In cotal guisa terminarono i timori, che la spedizione del Duca di Guisa avea cagionati nel Regno; ma non finirono le cure del Vicerè e le occasioni di provvedere a' bisogni d'una nuova guerra. I Franzesi non cessavano con nuovi mezzi di tenere solleciti gli animi e distratte le forze: aveano a questi tempi indotto il genio guerriero di Francesco Duca di Modena ad armare, per rinovar la guerra nel Milanese; onde il Marchese di Garacena Governador di Milano, per ridur questo Principe con la forza dell'armi alla quiete era entrato ne' di lui Stati. Era a' 7 di gennaio di quest'anno 1755 morto Innocenzio X, ma con tutto ciò il Collegio de' Cardinali, ridotto in Conclave per la nuova elezione del successore, non avea tralasciato spedir Emilio Altieri, per ridurre le Parti a' più moderati consigli; ed essendo da poi a' 7 d'aprile seguita l'elezione del nuovo Pontefice nella persona di Fabio Chigi, nominato Alessandro VII, interpose costui i più fervorosi ufficj per dar riposo all'Italia. Ma nulla giovando le interposizioni del Papa, nè quelle della Repubblica di Vinezia, la quale angustiata da' Turchi mal soffriva queste contese tra' nostri Principi in Lombardia: il Duca di Modena, dichiarato Generale del Re di Francia, andò ad accamparsi sotto Pavia.

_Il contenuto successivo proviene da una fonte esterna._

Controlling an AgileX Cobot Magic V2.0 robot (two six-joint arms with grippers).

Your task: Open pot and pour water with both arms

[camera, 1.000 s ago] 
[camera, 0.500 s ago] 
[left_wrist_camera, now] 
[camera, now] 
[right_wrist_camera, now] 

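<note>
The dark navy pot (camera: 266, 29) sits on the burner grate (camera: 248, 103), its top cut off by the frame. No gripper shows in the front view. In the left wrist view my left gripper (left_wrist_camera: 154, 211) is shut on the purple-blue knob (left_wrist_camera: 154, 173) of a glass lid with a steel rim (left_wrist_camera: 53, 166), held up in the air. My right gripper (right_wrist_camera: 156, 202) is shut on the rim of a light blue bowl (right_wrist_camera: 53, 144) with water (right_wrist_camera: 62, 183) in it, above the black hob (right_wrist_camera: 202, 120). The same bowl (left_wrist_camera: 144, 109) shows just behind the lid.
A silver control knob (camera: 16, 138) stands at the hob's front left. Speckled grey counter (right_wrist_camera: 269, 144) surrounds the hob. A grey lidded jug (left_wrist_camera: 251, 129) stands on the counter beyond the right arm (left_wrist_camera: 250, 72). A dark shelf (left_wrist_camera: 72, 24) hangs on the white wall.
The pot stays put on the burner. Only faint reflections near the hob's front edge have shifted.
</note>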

Bisognò per tanto all'avviso di queste mosse, che il Vicerè, richiesto di soccorso, spedisse nel mese di maggio al Finale sopra sette Galee millecinquecento fanti: e poco da poi allestisse una Squadra di Vascelli e Galee: sopra le quali vi furono spedite quattromila persone sotto il comando del Marchese di Bajona. Nè perciò essendo cessati i bisogni, fu duopo in agosto sopra cinque Galee, e quaranta Tartane di spedir altri duemila fanti del Battaglione e millecinquecento cavalli, sotto il comando del Marchese di Cortes genero del Vicerè. Ebbe costui poscia il contento di veder bene impiegate tutte queste spese e travagli; poichè rinforzato da sì valevoli soccorsi l'esercito del Governador di Milano, ed all'incontro trovatasi da' Franzesi grandissima resistenza in Pavia, valorosamente difesa dal Conte Galeazzo Trotti, fu costretto il Duca di Modena a ritirarsi dall'impresa.